Image d'archives © TF1Kaliop, une société multimédia basée à Montpellier, a été condamnée lundi à verser 25.000 euros de dommages-intérêts et 32 440 euros de rappel de salaires à un employé qu'elle avait licencié. Le conseil des prud'hommes locale a estimé que le licenciement, prononcé après que l'employé en question a annoncé sa volonté de changer de sexe, était discriminatoire. Dans un communiqué, le Collectif contre l'homophobie, une association basée à Montpellier, a fait part de sa satisfaction après le jugement, "qui constitue une première en France", affirme-t-il. La société va faire appel de ce jugement, a annoncé son avocat, Me Michel Pierchon.

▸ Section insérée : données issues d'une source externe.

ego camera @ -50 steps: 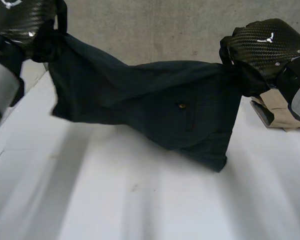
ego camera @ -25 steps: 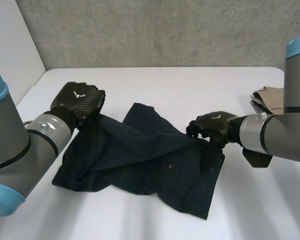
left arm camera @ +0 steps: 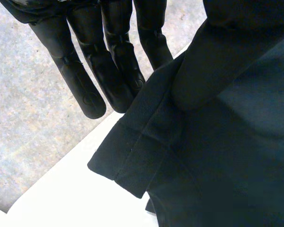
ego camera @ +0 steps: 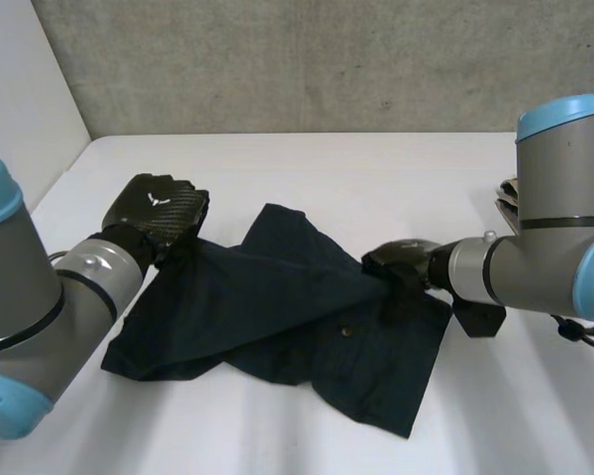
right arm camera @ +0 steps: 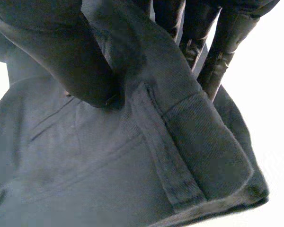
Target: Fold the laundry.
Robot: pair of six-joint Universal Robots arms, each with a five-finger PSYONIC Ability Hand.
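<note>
Lying crumpled on the white tabletop (ego camera: pixel 307 445), the dark garment (ego camera: pixel 277 317) is pinched at its right edge between thumb and fingers of the right hand (ego camera: pixel 401 259); farther back, its left corner is gripped likewise by the left hand (ego camera: pixel 160 205).

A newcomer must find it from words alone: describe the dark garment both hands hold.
On the white table before the grey wall lies a rumpled dark navy garment, pinched by the left hand at one end and the right hand at the other. Unlike the beige cloth at the table's right edge, it is dark and bears a small button.
</note>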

Embauché en juin 2005 en qualité de directeur administratif et financier, cet employé, devenu depuis Clarisse, avait informé son employeur et ses collègues, quinze mois plus tard, de son intention de changer de sexe. Quelques semaines plus tard, il était licencié pour "manquements professionnels". Clarisse avait alors saisi la Halde, la Haute autorité de lutte contre les discriminations et pour l'égalité.
Lors de l'audience, le 31 mars, l'avocat de Clarisse, Me Luc Kirkyacharian, avait soutenu qu'il s'agissait de la part de l'employeur d'une démarche discriminatoire d'éviction professionnelle. L'avocat de la société a estimé que l'employé n'avait pu fournir la preuve de ce qu'il avait été empêché de travailler et affirmé que lorsqu'il s'était présenté à l'entreprise avec un huissier, l'employeur lui avait dit qu'il pouvait travailler immédiatement.